§ WHAT IS EXPECTED
In the listing that follows, how many lines contain "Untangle"? Give the number only.

§ RECORDS SHOWN
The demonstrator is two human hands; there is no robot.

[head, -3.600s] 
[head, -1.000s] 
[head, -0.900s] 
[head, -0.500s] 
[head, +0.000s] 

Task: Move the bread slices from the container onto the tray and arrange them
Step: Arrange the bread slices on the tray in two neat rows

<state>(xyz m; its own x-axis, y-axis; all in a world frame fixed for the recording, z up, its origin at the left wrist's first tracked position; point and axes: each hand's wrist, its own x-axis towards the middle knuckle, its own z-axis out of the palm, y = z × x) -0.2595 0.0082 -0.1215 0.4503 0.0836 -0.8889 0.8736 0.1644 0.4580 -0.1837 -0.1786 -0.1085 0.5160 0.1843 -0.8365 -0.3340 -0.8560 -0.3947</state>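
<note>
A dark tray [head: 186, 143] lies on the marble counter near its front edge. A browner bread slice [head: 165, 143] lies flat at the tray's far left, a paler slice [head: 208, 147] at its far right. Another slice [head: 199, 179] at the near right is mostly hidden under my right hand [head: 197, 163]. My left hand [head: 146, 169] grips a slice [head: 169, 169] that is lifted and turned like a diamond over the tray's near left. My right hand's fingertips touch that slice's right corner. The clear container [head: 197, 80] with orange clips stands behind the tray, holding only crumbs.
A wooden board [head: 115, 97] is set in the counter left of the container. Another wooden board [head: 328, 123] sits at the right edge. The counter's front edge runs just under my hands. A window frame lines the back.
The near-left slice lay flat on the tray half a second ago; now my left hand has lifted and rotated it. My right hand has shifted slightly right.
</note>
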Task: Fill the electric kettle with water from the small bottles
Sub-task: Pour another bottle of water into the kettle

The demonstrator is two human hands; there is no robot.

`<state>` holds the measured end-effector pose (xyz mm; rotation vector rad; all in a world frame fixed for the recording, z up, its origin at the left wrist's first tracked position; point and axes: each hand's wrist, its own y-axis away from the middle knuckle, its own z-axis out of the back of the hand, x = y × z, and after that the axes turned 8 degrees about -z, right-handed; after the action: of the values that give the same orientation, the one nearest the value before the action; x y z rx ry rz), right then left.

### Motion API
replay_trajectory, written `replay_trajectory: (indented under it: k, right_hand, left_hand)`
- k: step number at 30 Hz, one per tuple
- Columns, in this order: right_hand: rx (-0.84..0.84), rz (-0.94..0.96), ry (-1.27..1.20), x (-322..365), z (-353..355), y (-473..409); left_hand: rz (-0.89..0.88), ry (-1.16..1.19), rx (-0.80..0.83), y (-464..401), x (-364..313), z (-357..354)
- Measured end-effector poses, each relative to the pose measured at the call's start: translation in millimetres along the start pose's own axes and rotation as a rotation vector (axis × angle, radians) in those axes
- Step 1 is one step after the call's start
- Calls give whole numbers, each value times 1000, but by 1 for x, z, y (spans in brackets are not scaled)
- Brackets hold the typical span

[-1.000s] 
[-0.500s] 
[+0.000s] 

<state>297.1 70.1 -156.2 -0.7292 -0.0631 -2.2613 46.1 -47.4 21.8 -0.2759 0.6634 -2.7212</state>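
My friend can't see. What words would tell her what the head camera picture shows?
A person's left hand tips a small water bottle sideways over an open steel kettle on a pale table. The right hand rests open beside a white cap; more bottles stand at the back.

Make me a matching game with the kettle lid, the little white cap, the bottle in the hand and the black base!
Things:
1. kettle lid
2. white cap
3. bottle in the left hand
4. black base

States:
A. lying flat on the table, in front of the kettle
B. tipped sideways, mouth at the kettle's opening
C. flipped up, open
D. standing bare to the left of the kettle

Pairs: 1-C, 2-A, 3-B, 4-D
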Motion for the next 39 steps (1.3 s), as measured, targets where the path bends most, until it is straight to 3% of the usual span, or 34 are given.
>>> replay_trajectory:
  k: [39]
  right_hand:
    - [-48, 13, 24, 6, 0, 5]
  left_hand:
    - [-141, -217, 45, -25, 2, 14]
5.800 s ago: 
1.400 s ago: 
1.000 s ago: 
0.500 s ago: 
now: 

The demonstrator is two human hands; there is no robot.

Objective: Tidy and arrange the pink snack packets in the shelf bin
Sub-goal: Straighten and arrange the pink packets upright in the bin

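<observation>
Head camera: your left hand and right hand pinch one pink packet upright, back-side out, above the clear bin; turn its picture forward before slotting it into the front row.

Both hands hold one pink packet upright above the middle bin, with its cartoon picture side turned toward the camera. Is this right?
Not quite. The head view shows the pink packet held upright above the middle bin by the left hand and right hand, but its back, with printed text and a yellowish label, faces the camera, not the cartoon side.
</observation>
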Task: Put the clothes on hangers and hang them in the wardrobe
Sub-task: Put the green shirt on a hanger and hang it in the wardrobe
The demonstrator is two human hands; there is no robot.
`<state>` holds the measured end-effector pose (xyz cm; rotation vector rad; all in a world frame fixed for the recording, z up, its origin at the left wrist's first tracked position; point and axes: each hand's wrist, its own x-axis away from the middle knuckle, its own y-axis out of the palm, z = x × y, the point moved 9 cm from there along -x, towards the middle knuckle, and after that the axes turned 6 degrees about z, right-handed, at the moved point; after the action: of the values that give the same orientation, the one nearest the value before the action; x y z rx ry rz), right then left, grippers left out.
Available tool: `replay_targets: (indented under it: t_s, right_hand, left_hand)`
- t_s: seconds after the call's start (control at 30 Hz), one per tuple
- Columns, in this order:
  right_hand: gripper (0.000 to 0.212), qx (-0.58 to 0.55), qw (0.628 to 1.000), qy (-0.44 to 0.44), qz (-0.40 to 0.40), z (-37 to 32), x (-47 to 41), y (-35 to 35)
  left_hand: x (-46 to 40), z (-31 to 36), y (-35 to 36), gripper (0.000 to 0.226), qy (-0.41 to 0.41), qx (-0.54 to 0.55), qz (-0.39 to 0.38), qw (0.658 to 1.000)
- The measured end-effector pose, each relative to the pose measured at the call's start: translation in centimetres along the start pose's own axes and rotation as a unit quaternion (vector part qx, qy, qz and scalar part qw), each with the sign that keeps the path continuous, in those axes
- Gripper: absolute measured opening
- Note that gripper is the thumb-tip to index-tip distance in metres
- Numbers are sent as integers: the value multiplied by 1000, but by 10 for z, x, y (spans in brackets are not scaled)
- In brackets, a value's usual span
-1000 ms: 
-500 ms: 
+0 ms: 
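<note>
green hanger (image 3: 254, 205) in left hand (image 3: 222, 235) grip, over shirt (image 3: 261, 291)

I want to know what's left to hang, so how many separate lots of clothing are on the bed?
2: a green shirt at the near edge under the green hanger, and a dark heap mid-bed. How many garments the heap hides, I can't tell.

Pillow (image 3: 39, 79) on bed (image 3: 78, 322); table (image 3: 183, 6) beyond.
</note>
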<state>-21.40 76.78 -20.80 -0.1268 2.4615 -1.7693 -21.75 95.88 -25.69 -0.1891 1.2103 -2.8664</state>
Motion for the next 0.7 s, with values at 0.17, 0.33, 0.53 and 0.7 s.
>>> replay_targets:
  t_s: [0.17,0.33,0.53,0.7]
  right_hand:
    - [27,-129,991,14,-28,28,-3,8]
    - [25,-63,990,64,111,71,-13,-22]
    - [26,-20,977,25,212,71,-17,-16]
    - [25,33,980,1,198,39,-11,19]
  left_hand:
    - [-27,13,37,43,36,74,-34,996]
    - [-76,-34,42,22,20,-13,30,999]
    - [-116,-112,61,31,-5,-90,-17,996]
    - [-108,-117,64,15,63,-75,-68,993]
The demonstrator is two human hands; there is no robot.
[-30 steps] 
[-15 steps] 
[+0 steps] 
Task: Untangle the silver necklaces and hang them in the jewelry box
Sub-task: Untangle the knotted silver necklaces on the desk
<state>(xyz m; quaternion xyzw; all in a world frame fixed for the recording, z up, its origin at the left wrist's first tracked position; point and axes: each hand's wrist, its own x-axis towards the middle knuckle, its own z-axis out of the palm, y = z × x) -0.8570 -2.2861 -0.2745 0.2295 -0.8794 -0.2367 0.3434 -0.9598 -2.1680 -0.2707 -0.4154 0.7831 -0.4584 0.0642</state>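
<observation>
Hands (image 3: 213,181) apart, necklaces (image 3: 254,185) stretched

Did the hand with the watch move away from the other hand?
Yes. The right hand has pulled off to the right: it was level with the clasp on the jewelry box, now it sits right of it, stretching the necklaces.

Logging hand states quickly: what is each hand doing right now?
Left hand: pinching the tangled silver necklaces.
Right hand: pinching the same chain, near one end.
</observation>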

§ OUTPUT FOR THIS TASK
2